> [Exercise] Please return every line of the records below that holds the word "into".
*** Provided records
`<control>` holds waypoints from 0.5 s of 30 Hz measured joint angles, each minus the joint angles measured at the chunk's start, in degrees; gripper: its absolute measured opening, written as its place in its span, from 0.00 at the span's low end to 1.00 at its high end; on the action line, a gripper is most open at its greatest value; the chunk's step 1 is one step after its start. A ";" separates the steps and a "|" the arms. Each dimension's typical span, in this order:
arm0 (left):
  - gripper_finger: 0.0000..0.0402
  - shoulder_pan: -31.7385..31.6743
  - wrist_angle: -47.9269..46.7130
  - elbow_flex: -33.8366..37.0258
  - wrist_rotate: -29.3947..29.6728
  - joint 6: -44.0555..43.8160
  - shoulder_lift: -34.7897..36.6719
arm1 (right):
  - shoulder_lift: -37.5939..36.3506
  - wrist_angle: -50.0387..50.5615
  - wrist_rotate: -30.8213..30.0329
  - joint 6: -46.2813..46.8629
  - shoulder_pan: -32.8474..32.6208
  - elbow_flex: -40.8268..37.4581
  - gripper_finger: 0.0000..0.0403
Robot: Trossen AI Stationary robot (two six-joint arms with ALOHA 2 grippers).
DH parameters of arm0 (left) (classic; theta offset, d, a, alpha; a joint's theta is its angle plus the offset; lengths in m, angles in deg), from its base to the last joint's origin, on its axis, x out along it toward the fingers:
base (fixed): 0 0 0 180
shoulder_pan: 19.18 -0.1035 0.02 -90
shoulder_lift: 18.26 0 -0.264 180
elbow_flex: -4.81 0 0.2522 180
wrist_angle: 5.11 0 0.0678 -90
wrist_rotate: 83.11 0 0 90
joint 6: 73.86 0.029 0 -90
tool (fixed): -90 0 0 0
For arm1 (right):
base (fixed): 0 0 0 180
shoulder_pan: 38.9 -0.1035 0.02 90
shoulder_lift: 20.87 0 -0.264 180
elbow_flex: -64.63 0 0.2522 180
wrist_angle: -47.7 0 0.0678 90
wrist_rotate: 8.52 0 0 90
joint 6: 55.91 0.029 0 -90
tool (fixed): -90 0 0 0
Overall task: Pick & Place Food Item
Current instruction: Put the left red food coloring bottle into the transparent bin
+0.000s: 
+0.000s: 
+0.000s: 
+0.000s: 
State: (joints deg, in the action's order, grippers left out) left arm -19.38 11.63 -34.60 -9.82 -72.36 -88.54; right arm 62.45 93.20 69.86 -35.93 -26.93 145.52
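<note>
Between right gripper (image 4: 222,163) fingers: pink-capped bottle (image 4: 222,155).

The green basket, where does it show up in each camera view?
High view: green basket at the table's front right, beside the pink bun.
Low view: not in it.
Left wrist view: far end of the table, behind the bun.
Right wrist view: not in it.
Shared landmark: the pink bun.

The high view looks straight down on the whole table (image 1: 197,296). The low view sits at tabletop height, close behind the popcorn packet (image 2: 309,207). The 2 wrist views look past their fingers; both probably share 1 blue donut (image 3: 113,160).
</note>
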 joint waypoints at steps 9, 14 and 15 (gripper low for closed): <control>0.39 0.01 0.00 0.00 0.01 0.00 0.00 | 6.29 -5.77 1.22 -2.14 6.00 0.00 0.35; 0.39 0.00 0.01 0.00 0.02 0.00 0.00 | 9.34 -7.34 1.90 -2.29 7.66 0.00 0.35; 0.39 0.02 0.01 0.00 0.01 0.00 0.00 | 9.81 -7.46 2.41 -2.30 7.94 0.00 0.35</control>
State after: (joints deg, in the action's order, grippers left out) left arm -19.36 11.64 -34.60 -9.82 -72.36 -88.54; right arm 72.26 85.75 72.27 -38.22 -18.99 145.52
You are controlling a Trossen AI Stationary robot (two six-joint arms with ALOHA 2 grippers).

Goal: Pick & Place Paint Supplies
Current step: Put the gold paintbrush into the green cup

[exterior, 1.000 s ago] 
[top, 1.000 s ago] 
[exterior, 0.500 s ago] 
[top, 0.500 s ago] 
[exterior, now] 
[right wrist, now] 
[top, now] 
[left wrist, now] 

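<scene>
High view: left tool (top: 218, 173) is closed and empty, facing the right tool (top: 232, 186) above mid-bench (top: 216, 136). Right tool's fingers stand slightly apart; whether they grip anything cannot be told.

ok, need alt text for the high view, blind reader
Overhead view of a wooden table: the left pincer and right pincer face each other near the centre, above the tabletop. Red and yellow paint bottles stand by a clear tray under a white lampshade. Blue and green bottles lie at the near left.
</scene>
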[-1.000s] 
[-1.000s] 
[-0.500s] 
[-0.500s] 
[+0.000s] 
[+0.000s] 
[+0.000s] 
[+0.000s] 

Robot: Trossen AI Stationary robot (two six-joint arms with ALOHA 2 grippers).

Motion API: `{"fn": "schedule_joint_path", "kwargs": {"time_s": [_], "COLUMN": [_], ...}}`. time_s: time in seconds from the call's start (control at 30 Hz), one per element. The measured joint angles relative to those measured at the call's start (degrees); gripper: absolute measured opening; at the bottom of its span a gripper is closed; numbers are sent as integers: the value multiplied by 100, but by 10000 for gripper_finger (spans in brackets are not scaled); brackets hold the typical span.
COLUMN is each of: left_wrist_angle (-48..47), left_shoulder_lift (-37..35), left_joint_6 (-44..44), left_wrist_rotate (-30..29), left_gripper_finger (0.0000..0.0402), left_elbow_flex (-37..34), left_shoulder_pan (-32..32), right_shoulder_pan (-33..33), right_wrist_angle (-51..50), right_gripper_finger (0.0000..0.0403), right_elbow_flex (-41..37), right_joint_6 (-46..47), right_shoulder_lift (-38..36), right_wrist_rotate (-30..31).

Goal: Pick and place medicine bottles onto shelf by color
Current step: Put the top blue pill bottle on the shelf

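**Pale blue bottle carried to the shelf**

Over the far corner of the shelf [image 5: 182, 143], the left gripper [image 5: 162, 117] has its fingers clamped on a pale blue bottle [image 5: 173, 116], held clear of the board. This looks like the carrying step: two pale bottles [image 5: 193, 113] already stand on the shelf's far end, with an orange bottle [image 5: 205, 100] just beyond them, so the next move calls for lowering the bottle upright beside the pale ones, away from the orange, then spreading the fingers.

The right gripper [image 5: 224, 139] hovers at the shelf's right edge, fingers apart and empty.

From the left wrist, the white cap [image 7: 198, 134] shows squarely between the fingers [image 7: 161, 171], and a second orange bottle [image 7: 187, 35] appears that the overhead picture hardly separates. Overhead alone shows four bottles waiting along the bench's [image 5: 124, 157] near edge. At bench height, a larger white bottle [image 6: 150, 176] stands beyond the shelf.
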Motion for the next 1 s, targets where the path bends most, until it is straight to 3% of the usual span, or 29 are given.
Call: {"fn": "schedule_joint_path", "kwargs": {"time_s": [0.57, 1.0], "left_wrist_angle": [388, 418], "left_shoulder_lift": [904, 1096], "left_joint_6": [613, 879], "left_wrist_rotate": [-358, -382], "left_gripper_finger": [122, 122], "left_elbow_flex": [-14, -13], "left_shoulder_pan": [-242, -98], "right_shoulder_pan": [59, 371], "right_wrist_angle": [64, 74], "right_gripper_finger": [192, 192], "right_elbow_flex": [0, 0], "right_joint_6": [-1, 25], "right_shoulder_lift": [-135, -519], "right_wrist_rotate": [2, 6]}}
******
> [Response for this exercise]
Current instruction: Put the left red food coloring bottle into the transparent bin
Current step: Put the gold paintbrush into the green cup

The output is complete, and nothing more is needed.